What needs to be done: The answer is to be an exact copy of the lines below running from the line with "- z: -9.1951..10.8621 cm" down to the line with "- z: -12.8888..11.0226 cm", both ends included, and nothing more.

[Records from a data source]
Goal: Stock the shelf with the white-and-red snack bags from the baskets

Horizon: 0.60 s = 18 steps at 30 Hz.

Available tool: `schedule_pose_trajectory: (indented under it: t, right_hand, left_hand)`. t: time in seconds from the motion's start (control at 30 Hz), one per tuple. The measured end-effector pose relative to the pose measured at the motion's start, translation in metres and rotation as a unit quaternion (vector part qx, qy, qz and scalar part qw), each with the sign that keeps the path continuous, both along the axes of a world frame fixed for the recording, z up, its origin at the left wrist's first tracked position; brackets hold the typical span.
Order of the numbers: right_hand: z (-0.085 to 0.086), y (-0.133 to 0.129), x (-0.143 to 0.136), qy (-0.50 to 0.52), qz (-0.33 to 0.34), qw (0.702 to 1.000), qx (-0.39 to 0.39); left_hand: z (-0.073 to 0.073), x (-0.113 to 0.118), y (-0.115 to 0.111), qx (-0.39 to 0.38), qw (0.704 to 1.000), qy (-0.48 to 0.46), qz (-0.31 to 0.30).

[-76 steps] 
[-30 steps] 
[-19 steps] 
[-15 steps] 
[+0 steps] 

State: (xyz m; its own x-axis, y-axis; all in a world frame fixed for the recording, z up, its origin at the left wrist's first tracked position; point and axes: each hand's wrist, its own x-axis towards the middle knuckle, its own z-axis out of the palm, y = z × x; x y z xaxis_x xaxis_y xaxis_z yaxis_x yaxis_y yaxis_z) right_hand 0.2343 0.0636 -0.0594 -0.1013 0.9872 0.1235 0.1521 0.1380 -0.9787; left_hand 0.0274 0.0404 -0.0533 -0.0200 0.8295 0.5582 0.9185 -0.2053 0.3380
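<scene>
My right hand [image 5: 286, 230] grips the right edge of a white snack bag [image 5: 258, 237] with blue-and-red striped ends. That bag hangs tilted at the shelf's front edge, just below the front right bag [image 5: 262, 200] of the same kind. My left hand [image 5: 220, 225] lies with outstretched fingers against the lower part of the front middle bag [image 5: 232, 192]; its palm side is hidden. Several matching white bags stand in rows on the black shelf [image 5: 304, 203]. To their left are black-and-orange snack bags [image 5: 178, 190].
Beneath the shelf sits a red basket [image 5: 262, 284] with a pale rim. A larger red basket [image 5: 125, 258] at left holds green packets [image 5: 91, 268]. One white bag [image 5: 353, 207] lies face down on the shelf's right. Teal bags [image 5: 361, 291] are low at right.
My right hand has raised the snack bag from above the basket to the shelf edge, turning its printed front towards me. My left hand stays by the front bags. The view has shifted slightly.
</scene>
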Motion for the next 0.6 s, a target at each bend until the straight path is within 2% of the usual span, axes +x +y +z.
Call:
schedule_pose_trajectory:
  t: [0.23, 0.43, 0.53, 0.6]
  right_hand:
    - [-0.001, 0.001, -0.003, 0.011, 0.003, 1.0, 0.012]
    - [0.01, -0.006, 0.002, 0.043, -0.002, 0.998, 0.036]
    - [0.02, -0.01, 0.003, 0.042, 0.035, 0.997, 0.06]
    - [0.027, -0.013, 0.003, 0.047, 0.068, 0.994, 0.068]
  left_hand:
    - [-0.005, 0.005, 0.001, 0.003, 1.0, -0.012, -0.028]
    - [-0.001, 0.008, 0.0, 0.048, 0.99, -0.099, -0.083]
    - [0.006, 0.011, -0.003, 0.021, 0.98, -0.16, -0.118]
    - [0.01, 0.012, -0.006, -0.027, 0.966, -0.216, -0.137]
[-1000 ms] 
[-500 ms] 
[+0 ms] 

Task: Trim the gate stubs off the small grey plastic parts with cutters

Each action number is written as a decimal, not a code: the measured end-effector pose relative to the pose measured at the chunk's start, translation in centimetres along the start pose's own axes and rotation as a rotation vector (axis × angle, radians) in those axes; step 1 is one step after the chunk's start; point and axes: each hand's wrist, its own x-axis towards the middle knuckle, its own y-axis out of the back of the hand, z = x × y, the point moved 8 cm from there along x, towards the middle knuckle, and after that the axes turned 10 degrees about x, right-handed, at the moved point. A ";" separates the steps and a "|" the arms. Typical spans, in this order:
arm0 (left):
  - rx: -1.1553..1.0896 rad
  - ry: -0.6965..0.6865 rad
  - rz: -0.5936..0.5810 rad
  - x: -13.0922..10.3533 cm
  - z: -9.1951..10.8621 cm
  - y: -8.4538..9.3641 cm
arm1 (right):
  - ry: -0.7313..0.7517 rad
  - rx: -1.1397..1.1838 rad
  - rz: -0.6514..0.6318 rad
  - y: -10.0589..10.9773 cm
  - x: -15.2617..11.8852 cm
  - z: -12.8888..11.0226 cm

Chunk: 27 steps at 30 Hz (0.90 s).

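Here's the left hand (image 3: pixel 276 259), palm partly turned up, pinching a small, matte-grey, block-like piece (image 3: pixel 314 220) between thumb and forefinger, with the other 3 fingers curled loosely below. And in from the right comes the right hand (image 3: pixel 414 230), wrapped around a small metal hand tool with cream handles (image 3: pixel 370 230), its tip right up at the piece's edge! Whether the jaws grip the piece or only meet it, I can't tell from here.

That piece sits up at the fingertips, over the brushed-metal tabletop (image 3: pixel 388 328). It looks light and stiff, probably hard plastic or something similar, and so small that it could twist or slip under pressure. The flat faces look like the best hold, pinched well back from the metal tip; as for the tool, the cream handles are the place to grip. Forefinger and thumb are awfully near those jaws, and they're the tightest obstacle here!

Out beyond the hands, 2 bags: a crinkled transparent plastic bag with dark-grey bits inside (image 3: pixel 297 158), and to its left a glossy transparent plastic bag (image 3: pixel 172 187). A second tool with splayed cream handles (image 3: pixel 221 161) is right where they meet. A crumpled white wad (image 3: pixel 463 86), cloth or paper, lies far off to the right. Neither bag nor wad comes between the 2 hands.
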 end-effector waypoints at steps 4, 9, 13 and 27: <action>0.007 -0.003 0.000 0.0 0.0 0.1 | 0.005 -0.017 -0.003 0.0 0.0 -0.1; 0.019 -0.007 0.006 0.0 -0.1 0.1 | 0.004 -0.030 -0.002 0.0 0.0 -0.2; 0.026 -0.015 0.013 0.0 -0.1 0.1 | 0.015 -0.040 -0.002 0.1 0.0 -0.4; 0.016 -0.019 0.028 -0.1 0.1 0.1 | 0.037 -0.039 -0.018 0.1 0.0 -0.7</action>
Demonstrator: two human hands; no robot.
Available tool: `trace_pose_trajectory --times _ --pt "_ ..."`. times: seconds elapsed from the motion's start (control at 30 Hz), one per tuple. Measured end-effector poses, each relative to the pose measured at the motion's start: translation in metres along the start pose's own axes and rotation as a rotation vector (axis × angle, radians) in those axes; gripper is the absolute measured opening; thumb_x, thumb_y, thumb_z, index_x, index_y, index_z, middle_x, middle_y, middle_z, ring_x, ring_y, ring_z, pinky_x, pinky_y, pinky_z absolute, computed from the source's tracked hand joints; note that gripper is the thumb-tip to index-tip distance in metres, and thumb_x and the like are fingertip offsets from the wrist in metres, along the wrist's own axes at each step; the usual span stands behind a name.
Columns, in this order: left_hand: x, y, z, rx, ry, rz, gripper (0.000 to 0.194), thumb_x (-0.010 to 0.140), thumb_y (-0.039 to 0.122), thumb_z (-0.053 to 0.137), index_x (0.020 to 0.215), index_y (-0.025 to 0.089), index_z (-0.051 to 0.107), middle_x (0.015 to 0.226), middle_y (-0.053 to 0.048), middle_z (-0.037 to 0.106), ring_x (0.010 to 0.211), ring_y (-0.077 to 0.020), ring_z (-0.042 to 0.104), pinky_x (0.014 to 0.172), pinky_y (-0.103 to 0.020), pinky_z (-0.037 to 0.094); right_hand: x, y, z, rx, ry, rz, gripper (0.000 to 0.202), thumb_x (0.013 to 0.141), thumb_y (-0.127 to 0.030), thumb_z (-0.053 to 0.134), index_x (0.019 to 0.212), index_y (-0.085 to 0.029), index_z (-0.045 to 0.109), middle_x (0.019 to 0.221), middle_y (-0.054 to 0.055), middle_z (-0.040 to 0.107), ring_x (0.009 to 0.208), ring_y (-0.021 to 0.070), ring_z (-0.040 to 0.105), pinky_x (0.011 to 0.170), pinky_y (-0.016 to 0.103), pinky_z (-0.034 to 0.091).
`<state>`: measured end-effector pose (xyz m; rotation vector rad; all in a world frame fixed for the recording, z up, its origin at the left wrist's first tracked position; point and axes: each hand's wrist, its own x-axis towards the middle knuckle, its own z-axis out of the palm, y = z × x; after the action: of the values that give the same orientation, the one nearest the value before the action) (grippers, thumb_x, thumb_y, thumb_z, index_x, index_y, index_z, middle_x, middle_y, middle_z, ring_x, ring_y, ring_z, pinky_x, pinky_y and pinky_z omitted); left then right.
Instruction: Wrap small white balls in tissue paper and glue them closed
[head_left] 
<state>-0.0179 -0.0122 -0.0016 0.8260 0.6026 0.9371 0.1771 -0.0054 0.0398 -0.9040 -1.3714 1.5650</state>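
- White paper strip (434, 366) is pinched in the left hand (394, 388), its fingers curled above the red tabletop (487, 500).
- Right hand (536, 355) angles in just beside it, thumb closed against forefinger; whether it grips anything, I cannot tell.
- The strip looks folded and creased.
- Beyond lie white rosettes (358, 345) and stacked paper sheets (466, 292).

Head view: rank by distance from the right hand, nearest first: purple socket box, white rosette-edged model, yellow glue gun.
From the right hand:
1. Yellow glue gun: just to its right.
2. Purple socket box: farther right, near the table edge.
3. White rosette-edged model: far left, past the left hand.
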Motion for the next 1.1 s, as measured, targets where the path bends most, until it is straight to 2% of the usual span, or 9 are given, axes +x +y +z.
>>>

The completed task:
  - z: -9.1951..10.8621 cm
  - y: -8.4538..9.3641 cm
arm1 (right):
  - ry: -0.7313..0.7517 rad
  - rx: -1.1397..1.1838 rad
  - rz: -0.6514..0.6318 rad
  - y: -10.0589..10.9773 cm
  - x: -15.2617..11.8852 cm
  - z: -12.8888..11.0226 cm

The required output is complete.